Claire Kendal Wright

Chaminade University of Honolulu, USA

Title: Toll-like receptors in the human amnion: A possible role in membrane weakening

Biography

Biography: Claire Kendal Wright

Abstract

Infection accounts for over 40% of preterm premature rupture of the fetal membranes (PPROM), a major cause of preterm birth. Toll-like receptors (TLR) play key roles in pathogen surveillance in many tissues but their expression and function in amnion mesenchymal cells (AMC) is unknown. The aims of this study were to determine the expression of all TLR isoforms and the effect of macrophage-activating lipoprotein-2 (MALP-2) on human AMC. AMC were isolated from normal, term, amnion at repeat caesarean section. Semi-quantitative RT-PCR, immunocytochemistry, immunohistochemistry and western blotting were used to detect TLR isoform expression. Immunocytochemistry of NF-κB p65, pro-inflammatory cytokine secretion (ELISA), MTT assay, LDH assay, immunoblotting of cytosolic cytochrome c and cleaved caspase-3, and expression of 84 microRNAs by Qiagen miRNA PCR array were used to determine the functional effect of MALP-2 on AMC. TLR1-10 was detected in AMC, and protein expression of TLR2, 4 and 6 were confirmed.
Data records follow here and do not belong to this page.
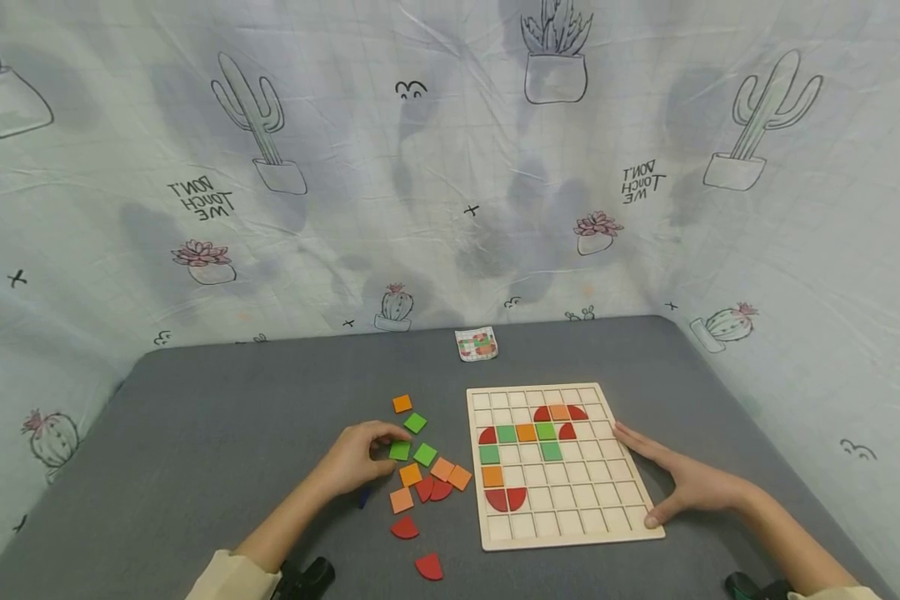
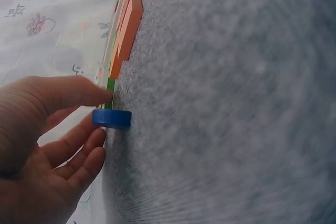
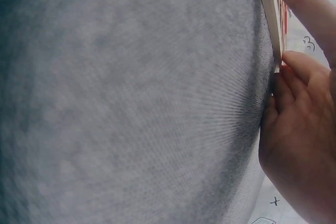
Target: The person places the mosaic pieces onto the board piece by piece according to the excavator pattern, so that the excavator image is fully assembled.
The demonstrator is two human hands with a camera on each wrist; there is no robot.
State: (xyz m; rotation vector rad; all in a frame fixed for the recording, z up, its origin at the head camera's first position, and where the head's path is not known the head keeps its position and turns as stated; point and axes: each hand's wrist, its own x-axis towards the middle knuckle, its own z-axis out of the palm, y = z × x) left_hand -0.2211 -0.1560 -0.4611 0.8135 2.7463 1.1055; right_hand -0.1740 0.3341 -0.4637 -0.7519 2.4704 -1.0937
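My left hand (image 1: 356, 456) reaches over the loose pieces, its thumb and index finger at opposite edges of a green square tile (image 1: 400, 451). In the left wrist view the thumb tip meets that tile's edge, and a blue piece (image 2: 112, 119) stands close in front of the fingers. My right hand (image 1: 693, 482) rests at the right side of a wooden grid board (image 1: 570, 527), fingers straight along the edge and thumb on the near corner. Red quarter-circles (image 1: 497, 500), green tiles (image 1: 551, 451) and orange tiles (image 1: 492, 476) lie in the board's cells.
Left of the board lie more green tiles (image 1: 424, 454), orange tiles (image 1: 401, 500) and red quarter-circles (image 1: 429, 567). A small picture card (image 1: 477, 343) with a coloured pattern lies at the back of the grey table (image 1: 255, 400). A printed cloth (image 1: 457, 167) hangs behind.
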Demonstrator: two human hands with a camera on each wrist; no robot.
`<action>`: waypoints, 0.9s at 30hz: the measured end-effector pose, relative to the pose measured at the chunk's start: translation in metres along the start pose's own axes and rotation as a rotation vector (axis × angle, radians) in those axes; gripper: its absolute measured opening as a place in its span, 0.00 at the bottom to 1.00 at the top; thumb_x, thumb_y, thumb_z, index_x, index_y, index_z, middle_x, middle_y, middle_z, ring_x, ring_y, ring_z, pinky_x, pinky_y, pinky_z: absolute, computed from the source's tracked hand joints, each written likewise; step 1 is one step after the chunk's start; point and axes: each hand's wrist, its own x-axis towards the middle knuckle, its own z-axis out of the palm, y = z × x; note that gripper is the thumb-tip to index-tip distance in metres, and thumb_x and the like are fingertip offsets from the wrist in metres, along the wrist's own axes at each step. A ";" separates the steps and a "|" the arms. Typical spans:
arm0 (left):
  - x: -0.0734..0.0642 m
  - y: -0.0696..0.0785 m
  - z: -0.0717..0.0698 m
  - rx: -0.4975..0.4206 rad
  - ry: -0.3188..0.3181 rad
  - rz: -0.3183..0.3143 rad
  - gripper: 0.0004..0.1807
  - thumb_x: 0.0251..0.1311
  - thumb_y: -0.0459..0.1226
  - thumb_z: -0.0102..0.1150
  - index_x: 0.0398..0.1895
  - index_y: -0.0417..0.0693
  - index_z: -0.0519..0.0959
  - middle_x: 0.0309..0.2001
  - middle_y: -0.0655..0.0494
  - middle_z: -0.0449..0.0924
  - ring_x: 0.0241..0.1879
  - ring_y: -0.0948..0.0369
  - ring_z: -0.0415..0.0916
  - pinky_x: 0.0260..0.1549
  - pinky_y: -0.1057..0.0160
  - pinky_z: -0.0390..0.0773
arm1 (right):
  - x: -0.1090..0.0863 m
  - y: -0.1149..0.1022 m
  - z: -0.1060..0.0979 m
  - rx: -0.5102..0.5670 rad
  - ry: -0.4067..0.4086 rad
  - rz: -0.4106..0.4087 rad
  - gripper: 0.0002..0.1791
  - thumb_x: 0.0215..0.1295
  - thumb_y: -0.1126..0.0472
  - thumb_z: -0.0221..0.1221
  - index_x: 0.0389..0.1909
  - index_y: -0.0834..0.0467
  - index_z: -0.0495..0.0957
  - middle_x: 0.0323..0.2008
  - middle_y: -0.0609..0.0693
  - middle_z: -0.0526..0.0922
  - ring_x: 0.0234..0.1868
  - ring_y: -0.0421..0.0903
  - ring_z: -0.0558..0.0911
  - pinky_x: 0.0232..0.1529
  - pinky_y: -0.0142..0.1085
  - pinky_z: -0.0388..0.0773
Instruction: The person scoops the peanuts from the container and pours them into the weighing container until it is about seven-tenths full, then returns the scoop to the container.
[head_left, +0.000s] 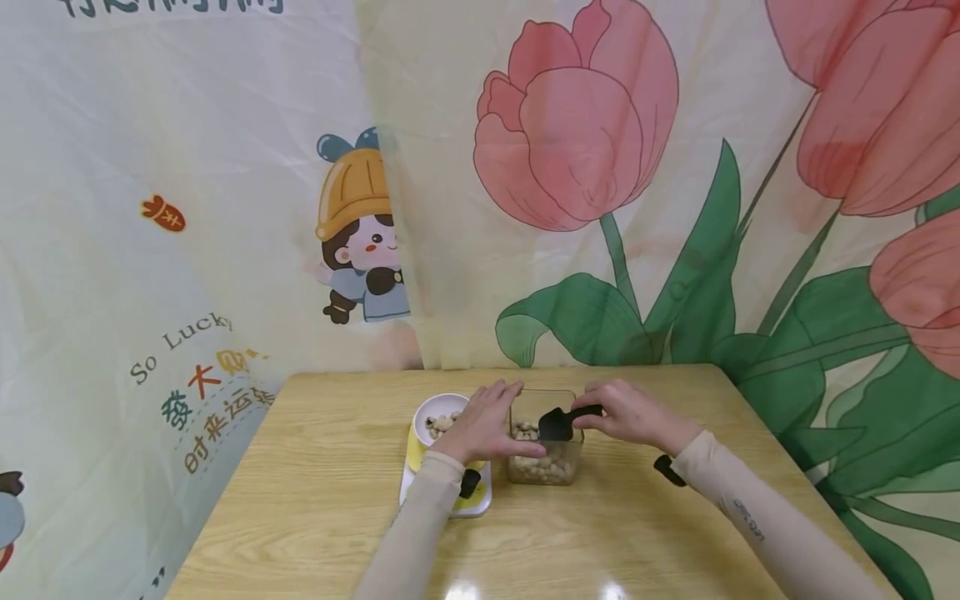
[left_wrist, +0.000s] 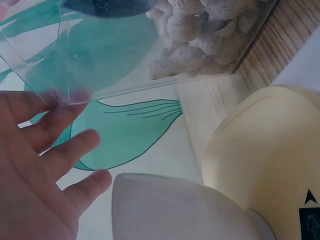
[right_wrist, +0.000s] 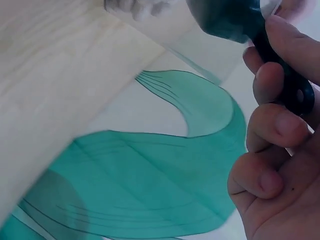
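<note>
A clear square container [head_left: 545, 471] of peanuts stands on the table. My left hand [head_left: 483, 425] holds its left side, thumb across the front, fingertips at the far corner; in the left wrist view two fingertips [left_wrist: 80, 95] meet the plastic edge while the others are spread apart. My right hand [head_left: 626, 412] pinches the handle of a black scoop [head_left: 555, 425] between thumb and forefinger, the scoop's head within the container's opening above the peanuts [left_wrist: 187, 37]. Left of the container, a white bowl [head_left: 433, 408] with some peanuts sits partly behind my left hand.
Under the bowl is a yellow and white base [head_left: 405, 483], partly covered by my left wrist. The wooden table [head_left: 322, 467] reaches back to a printed cloth [head_left: 442, 250] with tulips and a cartoon figure. Black wrist devices [head_left: 669, 471] show at both sleeves.
</note>
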 end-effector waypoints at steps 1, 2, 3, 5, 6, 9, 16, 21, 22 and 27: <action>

MALP-2 induced nuclear translocation of p65, reaching significance after 45 minutes (ANOVA, P<0.05). MALP-2 did not cause apoptosis but did lead to significant secretion of IL-4, IL-6 and IL-8 (P<0.05, 0.01, 0.001, respectively) and significant changes in miRNA-320a and miRNA-18a (P<0.05). These results suggest that AMC elicit a pro-inflammatory response following stimulation with the known TLR2/6 ligand MALP-2. This data supports the idea that AMC express the innate immune system receptors that could help with immune surveillance during infection and contribute to inflammatory responses that lead to PPROM.